Q&A session from the Cato Institute’s 34th Annual Monetary Conference.
Moderator: Judy Shelton – Co-Director, Sound Money Project, Atlas Network
Gerald P. O’Driscoll Jr. – Senior Fellow, Cato Institute
Kevin Dowd – Professor of Finance and Economics, Durham University
Tyler Goodspeed – Junior Fellow in Economics, University of Oxford
O’Driscoll — What CBs can’t do? They aren’t prescient. Policy discretion — results aren’t measured, and politicians blame the Fed when things go wrong, and take credit when things go right.
Politicians and Central bankers engage in “symbiotic rent-seeking.”
Fed reform would involve reducing the Fed’s scope, improving its performance and enhance its accountability.
Fed should let assets roll off the balance sheet and even sell off securities on the long.
Eliminate Fed 13.3 powers to eliminate lender of last resort powers. Can’t implement a policy rule without that.
Wants to keep the regional Fed banks.
Dowd: “Money often costs too much” Ralph Waldo Emerson
John Law and money printing. Sir Robert Giffen: “Governments, when they meddle with money, are so apt to make blunders.”
Allowing people to use their money freely is often viewed with scepticism.
ZIRP is not stimulative. It is a trap.
QE — greatest Wall Street bailout of all time.
Argues that ZIRP causes productivity to drop. Real Private Non-residential investment has only now come back.
Can’t calibrate hedges because markets are too stable. In a crisis, that would shift.
QE has not worked in Japan. Policy is increasingly delusional.
NIRP [negative rates] — doesn’t make sense. If it makes your brain hurt you are sane.
Must abolish cash to do NIRP. The most vulnerable people depend on cash. Loss of cash is a loss of civil liberty. Bad guys use every amenity, including cash.
Helicopter money is a form of redistribution, which should belong to Congress. End of sound money. Hyperinflation.
The most costly money is the money that is free.
Goodspeed: We all ought to read more financial history: Those sympathetic to the elimination of large institutions today will learn. Aids imagination. Gives you kind of a “control group” to work with.
Prior to 1863, the US states had a wide number of approaches. There was public, mutual, and no insurance for deposits. He looks at contiguous counties in different states with different insurance regimes.
They had no effect on bank failure initially. Over the long run, though, the more double liability resulted in less defaults. Public insurance — More exposure to real estate and interbank lending, and other types of opaque lending. Double liability took less risk prior to crises, but took more risk after crises, adding to system stability.
Seems to be that growth was the same across the counties with public vs double liability.

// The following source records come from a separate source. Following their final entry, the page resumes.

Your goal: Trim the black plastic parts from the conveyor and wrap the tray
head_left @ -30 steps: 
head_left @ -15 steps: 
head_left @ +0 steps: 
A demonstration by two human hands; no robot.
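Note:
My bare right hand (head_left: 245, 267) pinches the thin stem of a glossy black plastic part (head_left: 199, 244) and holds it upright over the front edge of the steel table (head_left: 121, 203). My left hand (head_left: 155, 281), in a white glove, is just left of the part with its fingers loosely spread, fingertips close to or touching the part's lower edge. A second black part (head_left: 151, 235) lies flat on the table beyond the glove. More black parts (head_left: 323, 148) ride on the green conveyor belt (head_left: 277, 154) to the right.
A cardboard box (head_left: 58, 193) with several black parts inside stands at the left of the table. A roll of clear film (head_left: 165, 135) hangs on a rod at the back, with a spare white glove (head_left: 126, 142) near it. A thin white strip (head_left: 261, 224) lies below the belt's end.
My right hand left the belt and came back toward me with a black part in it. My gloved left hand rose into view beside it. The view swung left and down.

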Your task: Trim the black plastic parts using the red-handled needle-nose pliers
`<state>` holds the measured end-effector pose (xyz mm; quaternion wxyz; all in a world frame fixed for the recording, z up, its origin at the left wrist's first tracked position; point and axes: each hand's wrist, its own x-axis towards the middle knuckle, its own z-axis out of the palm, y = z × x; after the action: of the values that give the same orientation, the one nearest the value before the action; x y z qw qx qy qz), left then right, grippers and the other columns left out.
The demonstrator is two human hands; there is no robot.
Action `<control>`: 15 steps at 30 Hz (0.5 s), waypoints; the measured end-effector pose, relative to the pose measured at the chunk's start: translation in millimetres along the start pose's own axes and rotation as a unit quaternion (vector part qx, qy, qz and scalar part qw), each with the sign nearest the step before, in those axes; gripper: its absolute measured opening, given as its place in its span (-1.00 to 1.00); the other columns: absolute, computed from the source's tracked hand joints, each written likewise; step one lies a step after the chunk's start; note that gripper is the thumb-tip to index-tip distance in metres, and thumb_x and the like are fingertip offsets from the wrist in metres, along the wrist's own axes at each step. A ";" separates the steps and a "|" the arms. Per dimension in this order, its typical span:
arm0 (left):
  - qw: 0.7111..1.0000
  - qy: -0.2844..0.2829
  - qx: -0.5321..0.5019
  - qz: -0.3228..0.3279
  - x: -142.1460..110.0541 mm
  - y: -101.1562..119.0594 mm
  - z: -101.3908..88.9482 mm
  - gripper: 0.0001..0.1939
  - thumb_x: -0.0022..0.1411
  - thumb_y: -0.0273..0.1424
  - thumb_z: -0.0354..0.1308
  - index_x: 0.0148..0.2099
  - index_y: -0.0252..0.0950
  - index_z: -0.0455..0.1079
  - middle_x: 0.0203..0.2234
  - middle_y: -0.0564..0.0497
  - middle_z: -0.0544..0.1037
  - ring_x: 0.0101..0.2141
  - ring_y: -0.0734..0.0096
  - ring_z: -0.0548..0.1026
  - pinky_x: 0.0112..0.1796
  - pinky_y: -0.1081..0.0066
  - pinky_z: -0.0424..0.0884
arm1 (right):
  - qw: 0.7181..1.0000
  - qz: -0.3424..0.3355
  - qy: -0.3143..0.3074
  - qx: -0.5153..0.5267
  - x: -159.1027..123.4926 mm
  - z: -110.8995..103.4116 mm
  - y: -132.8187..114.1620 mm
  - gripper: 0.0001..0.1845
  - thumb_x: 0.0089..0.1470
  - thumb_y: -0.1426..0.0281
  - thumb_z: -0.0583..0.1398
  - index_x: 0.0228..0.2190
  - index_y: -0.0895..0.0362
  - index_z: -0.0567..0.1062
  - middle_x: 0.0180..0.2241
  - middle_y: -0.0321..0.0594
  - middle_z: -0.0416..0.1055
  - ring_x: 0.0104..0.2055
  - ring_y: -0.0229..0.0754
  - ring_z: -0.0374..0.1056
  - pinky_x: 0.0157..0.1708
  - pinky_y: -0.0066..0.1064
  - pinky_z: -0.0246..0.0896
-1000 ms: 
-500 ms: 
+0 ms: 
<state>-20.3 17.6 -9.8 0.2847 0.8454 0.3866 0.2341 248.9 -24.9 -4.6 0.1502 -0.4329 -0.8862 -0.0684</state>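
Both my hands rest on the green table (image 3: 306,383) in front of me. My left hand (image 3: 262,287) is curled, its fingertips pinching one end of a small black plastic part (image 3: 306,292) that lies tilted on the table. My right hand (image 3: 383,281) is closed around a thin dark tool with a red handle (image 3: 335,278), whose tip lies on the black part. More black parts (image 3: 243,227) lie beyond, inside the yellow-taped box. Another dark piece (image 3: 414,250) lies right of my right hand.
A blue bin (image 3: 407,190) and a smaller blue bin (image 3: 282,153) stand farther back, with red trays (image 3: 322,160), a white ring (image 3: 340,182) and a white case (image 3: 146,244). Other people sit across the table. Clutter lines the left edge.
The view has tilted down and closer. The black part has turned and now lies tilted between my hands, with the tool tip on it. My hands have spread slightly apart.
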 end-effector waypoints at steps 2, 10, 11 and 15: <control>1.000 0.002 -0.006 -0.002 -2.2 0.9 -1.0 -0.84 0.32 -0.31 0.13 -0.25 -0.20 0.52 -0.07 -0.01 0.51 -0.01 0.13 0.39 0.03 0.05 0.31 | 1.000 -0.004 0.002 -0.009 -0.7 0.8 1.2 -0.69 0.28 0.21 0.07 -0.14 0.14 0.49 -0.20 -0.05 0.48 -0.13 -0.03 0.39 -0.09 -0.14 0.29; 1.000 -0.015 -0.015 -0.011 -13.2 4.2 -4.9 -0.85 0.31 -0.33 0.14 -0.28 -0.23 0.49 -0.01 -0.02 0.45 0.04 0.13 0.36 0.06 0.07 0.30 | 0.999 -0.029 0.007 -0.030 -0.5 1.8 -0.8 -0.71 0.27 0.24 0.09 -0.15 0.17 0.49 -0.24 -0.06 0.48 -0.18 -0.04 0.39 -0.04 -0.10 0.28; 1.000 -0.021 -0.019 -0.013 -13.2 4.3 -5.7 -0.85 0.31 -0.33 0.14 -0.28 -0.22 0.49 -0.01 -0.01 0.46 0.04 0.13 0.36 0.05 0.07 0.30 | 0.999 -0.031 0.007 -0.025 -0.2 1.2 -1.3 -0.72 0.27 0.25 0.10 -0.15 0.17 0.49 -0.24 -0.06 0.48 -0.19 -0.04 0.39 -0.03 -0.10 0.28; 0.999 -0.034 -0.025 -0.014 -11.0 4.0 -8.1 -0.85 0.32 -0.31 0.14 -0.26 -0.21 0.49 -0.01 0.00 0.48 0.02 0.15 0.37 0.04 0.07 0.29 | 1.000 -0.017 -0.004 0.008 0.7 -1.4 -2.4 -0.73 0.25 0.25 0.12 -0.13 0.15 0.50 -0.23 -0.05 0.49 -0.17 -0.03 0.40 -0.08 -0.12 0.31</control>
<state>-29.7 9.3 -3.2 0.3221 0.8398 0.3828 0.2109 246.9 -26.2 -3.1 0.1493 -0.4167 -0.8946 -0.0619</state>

Scottish banks with unlimited liability. During a balance of payments crisis — uses an extension option against British speculators.
Upshot: Socializing losses does not work well in the long-term.
1) Benefit of QE?
Banking system bailout, nothing else
2) Ed Teryakin — what should Congress do to change the mandate of the central bank to get a better outcome?
O’Driscoll — long weak recovery; U-3 unemployment low because of people who have left the labor force
3) Walker Todd — lend in a panic only on collateral of recognizable value for lender of last resort powers?
O’Driscoll: Texas S&L crisis — collateral rules get fuddled.
4) Real purpose of stress tests?
To calm the public. The tests are bad, particularly in Europe.
5) John Flanders, Central Methodist University — Canadian experience many fewer defaults. Weren’t US banks over-regulated?
Unit banks less stable. Law of small numbers in Canada. But are fewer bank failures a good thing?
6) How did we end up with a central bank? George and Martha Washington owned shares in the Bank of England.
Goodspeed: US banking has always had more failures. MD & VA tobacco planters defaulting on Scottish banks in 1772.
Dueling notions on the need for central banks with the Founding Fathers. George Selgin tossed in a comment.
7) CPA — aren’t buybacks a waste of funds. Bernanke said there would be a wealth effect, and then spending will rise. Spending did not rise. Wealth effect is not big.
8 ) Isn’t it a bad thing that there were no Canadian bank failures — not enough risk taking? Morphed into a question on risk-based capital:
O’Driscoll: RBC is a disaster.
Goodspeed: Canada was not starved of capital. Banks regulations can lead to their own set of problems. (DM: RBC creates its own weaknesses, but the one covering insurance in the US is pretty good.)